* WHAT TO WORK ON *
Reply with one number: the count of lines in the records below that hold "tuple".

Dataset items

■ ■ ■ ■ ■

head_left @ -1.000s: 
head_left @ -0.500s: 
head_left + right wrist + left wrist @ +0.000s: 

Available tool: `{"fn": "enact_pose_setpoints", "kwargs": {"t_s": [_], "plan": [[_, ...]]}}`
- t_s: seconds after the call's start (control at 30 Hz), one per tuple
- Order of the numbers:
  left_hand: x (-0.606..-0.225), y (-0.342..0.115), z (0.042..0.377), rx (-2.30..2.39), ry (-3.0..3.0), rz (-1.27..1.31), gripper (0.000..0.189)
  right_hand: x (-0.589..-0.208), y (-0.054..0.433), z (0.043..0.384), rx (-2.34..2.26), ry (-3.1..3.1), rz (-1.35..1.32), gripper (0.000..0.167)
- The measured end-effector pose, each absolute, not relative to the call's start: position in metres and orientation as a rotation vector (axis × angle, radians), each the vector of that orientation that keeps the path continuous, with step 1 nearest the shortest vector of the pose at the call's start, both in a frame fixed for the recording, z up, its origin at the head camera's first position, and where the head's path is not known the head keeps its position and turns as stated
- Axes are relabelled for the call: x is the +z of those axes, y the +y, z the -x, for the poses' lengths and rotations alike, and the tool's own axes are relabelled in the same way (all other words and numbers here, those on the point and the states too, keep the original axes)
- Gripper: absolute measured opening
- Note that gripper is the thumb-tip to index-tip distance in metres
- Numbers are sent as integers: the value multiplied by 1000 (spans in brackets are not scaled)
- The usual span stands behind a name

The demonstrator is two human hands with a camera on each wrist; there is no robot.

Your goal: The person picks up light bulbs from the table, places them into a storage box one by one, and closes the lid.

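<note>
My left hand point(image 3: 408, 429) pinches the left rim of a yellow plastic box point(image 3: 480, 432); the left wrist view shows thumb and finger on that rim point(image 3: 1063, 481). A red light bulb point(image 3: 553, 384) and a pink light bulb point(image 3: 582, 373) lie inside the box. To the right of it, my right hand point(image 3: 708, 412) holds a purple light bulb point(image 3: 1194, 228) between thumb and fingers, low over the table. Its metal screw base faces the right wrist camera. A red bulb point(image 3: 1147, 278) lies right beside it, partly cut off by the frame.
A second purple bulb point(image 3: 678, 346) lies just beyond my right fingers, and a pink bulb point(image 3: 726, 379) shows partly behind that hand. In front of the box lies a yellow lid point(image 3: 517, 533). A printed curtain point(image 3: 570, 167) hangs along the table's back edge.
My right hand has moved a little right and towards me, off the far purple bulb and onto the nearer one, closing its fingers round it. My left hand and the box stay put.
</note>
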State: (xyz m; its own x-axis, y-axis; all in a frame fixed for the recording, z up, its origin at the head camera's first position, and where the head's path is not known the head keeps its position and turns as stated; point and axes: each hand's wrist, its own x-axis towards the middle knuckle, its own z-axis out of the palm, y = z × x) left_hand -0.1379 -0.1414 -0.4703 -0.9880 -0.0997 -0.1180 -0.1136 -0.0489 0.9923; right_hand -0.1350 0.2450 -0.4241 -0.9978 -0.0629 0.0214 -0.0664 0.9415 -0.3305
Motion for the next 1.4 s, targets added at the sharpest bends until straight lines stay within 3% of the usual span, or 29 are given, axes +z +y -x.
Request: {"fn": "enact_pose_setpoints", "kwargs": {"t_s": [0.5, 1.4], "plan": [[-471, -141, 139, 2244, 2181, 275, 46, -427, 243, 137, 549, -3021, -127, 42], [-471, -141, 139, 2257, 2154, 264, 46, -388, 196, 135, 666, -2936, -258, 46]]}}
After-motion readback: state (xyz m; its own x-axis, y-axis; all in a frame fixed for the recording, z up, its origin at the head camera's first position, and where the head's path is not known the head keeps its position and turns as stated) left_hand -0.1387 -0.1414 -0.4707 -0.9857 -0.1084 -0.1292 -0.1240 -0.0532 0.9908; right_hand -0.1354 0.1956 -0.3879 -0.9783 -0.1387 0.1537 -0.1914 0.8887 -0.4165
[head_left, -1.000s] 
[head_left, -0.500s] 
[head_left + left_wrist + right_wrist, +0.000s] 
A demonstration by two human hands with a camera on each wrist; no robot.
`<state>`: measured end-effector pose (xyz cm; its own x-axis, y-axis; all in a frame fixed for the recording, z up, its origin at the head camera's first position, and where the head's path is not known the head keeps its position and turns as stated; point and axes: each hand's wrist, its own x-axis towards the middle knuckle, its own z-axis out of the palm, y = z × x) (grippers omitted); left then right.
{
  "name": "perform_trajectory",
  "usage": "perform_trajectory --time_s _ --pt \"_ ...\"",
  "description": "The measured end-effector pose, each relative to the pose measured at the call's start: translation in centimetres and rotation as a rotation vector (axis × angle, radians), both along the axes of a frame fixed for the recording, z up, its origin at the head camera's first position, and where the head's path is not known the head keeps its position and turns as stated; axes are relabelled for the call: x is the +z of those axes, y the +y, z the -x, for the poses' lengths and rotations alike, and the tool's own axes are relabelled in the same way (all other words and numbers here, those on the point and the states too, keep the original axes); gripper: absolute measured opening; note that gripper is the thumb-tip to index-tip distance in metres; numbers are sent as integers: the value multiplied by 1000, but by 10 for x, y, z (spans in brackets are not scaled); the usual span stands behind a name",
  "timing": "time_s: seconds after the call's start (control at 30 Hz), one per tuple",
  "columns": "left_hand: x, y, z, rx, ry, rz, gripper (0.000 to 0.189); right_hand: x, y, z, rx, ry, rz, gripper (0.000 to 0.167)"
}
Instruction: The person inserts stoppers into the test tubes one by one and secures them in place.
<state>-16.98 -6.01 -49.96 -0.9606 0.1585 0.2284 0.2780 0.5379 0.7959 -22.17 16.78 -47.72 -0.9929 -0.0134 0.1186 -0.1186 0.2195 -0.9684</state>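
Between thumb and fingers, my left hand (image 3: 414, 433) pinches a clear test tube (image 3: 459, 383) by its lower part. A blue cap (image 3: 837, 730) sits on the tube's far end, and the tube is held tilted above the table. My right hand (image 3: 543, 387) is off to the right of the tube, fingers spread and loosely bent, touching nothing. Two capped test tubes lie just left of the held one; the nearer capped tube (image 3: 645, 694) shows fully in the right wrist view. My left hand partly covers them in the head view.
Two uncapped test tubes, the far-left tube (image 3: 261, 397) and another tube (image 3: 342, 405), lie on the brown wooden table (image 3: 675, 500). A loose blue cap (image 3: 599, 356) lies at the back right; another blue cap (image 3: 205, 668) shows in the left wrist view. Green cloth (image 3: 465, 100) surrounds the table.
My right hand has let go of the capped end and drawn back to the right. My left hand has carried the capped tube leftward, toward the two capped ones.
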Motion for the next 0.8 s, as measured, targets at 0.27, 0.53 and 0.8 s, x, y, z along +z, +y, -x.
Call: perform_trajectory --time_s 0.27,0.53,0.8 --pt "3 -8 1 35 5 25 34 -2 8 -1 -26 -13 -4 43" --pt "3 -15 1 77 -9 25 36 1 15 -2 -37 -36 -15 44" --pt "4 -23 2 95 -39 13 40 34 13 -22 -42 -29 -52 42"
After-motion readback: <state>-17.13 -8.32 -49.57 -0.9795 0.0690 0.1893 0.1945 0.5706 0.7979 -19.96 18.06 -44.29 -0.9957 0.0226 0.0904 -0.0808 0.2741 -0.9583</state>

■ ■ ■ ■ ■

* ANSWER *
2